● **WHAT TO DO**
Reproduce all the records word for word. Omit images.

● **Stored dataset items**

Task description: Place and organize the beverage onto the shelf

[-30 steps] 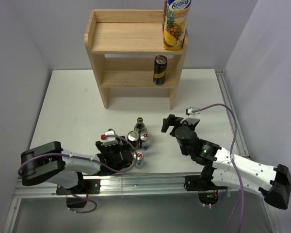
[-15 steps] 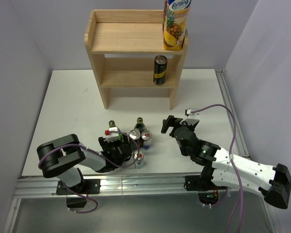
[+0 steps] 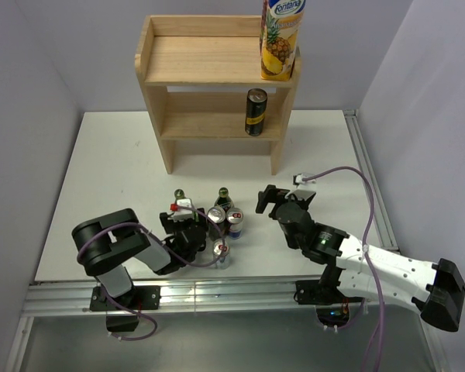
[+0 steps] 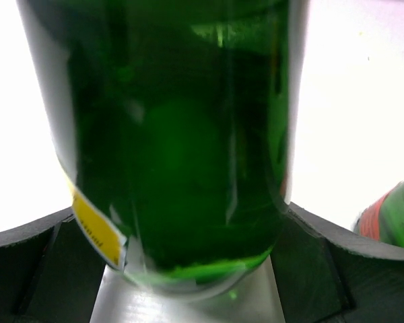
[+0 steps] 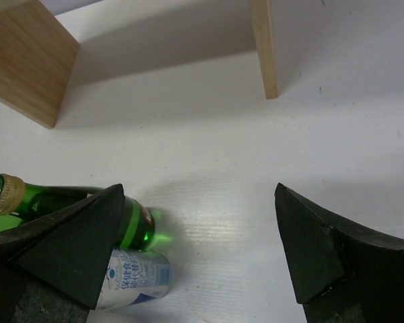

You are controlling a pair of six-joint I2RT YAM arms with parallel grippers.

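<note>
The light-wood shelf (image 3: 209, 58) stands at the back of the table. A pineapple juice carton (image 3: 280, 43) is on its top board and a dark can (image 3: 256, 111) on its lower board. Near the front, a green bottle (image 3: 179, 196) stands upright between the fingers of my left gripper (image 3: 182, 221). In the left wrist view this bottle (image 4: 175, 134) fills the frame and the dark fingers (image 4: 323, 262) lie close against its base. Whether they press on the glass does not show. My right gripper (image 3: 275, 198) hangs open over bare table (image 5: 209, 168), with nothing between its fingers.
A second green bottle (image 3: 223, 198) and three small cans (image 3: 216, 215) (image 3: 233, 218) (image 3: 222, 250) cluster just right of the left gripper. The right wrist view shows that bottle (image 5: 131, 225), a white-blue can (image 5: 138, 279) and the shelf's leg (image 5: 264, 47).
The left arm's elbow swung right toward the middle and its wrist settled around the left bottle, whose cap now shows above it. The right arm barely moved.
</note>
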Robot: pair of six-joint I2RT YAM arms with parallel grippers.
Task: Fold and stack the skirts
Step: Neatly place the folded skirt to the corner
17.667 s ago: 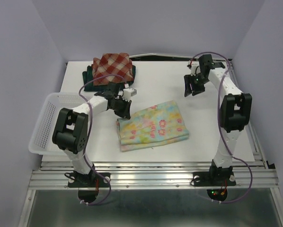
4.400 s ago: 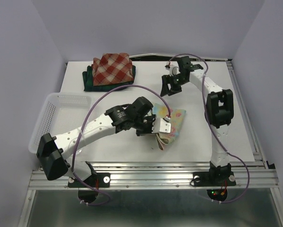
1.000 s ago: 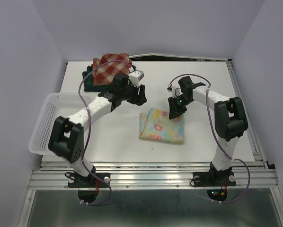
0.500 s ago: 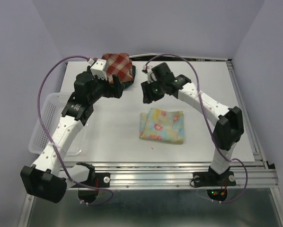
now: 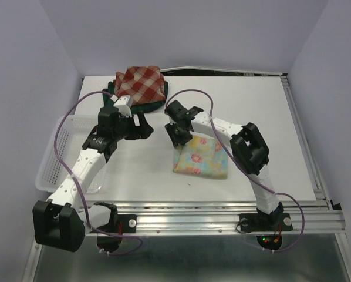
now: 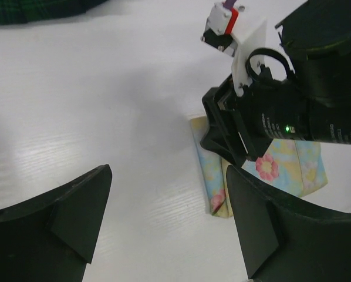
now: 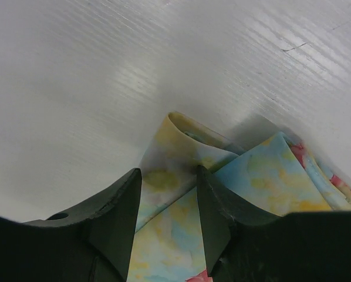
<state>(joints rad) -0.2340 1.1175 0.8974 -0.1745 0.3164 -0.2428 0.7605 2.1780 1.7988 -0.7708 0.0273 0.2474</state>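
Floral skirt corner hid under R claw.

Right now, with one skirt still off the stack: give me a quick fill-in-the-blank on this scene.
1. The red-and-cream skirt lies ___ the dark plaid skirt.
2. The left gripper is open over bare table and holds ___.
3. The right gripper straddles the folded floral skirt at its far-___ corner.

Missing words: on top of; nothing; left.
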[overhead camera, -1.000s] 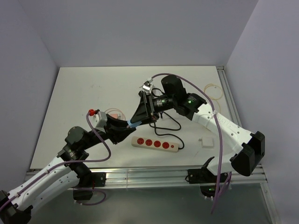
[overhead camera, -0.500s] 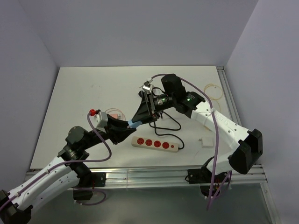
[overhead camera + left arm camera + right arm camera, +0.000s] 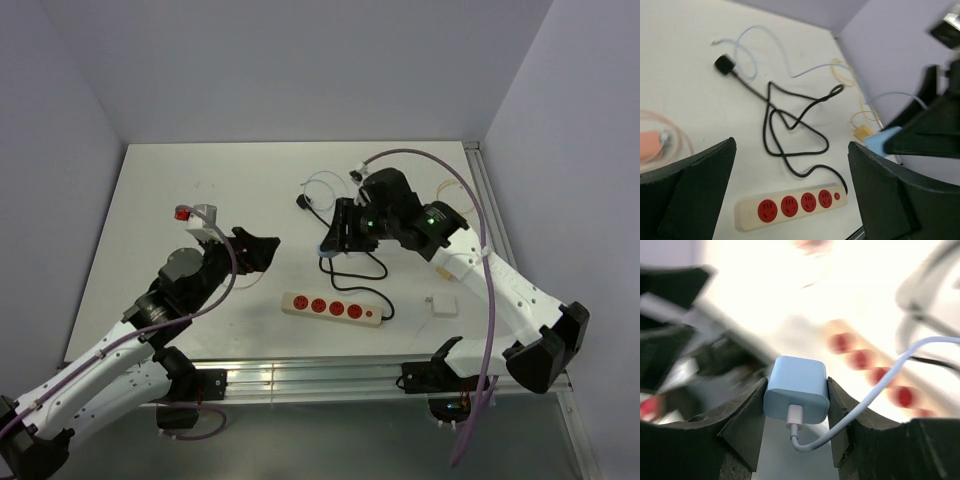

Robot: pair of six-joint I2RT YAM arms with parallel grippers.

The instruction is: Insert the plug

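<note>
The plug [image 3: 797,387] is a light blue cube with a white cable coming out of its back. My right gripper [image 3: 796,391] is shut on its two sides. From above, the plug [image 3: 326,245] hangs in the right gripper [image 3: 332,238] over the black cord, behind the power strip [image 3: 333,309]. The strip is beige with several red sockets, and it lies flat near the table's front. My left gripper [image 3: 258,250] stands wide open and empty to the left of the strip. In the left wrist view, the strip [image 3: 790,207] lies between the left gripper's [image 3: 791,165] fingers.
The strip's black cord [image 3: 352,266] loops behind it and ends in a black plug [image 3: 304,203]. A small white adapter [image 3: 441,303] lies right of the strip. Yellow rubber bands [image 3: 456,192] sit at the back right. A pink object [image 3: 651,145] lies at the left.
My left gripper let go of the plug, opened wide and drew back to the left. My right gripper kept the plug and carried it rightward.
</note>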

● **WRITTEN RESPONSE**
Task description: Place and organize the beverage onto the shelf

[-30 steps] 
[-15 steps] 
[+0 steps] 
[+0 steps] 
[+0 steps] 

You are controlling a pair of six-joint I2RT YAM arms with parallel grippers.

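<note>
The light-wood shelf (image 3: 209, 58) stands at the back of the table. A pineapple juice carton (image 3: 280, 43) is on its top board and a dark can (image 3: 256, 111) on its lower board. Near the front, a green bottle (image 3: 179, 196) stands upright between the fingers of my left gripper (image 3: 182, 221). In the left wrist view this bottle (image 4: 175, 134) fills the frame and the dark fingers (image 4: 323, 262) lie close against its base. Whether they press on the glass does not show. My right gripper (image 3: 275, 198) hangs open over bare table (image 5: 209, 168), with nothing between its fingers.
A second green bottle (image 3: 223, 198) and three small cans (image 3: 216, 215) (image 3: 233, 218) (image 3: 222, 250) cluster just right of the left gripper. The right wrist view shows that bottle (image 5: 131, 225), a white-blue can (image 5: 138, 279) and the shelf's leg (image 5: 264, 47).
The left arm's elbow swung right toward the middle and its wrist settled around the left bottle, whose cap now shows above it. The right arm barely moved.
</note>
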Robot: pair of six-joint I2RT YAM arms with parallel grippers.
Task: Fold and stack the skirts
Step: Neatly place the folded skirt to the corner
17.667 s ago: 
4.400 s ago: 
1.000 s ago: 
0.500 s ago: 
now: 
now: 
now: 
<state>(joints rad) -0.2340 1.1175 0.8974 -0.1745 0.3164 -0.2428 0.7605 2.1780 1.7988 -0.7708 0.0273 0.2474</state>
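Floral skirt corner hid under R claw.

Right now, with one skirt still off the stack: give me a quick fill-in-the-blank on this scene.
1. The red-and-cream skirt lies ___ the dark plaid skirt.
2. The left gripper is open over bare table and holds ___.
3. The right gripper straddles the folded floral skirt at its far-___ corner.

Missing words: on top of; nothing; left.
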[overhead camera, -1.000s] 
[overhead camera, -0.500s] 
[overhead camera + left arm camera + right arm camera, +0.000s] 

Robot: pair of six-joint I2RT YAM arms with parallel grippers.

The instruction is: Insert the plug

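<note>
The plug [image 3: 797,387] is a light blue cube with a white cable coming out of its back. My right gripper [image 3: 796,391] is shut on its two sides. From above, the plug [image 3: 326,245] hangs in the right gripper [image 3: 332,238] over the black cord, behind the power strip [image 3: 333,309]. The strip is beige with several red sockets, and it lies flat near the table's front. My left gripper [image 3: 258,250] stands wide open and empty to the left of the strip. In the left wrist view, the strip [image 3: 790,207] lies between the left gripper's [image 3: 791,165] fingers.
The strip's black cord [image 3: 352,266] loops behind it and ends in a black plug [image 3: 304,203]. A small white adapter [image 3: 441,303] lies right of the strip. Yellow rubber bands [image 3: 456,192] sit at the back right. A pink object [image 3: 651,145] lies at the left.
My left gripper let go of the plug, opened wide and drew back to the left. My right gripper kept the plug and carried it rightward.
</note>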

Nothing more will be written for this answer.